- Exercise directions
Take each line of the listing that has the string "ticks" and report it.

- Data below
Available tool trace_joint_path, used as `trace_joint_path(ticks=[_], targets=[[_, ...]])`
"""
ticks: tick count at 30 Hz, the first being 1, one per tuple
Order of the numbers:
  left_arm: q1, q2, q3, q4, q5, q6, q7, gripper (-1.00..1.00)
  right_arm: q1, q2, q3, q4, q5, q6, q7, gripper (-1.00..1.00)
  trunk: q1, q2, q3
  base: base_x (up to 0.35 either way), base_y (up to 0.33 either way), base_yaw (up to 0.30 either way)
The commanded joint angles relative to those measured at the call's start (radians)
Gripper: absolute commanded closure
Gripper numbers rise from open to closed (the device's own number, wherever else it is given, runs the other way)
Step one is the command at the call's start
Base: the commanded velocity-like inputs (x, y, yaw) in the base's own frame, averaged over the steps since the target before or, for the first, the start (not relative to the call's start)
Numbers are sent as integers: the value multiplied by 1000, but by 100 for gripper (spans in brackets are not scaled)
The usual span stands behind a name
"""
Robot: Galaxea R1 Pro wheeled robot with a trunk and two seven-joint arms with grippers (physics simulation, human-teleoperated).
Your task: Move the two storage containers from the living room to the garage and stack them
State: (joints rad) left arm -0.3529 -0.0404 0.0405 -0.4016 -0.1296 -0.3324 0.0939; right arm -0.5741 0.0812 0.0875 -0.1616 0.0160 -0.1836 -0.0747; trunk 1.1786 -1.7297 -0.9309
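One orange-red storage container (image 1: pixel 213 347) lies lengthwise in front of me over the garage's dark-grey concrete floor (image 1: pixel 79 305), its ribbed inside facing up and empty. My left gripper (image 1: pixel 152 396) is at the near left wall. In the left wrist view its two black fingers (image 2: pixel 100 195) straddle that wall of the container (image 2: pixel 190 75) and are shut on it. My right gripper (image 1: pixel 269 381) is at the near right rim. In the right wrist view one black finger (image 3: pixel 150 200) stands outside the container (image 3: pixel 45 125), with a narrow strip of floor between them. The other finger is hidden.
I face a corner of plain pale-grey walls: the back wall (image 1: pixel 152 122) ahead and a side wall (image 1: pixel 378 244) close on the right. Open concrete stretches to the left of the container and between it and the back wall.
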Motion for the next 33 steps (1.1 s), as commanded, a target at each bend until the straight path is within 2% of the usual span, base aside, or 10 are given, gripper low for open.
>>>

- Task response
Available tool trace_joint_path, used as `trace_joint_path(ticks=[_], targets=[[_, ...]])`
ticks: tick count at 30 Hz, the first being 1, one per tuple

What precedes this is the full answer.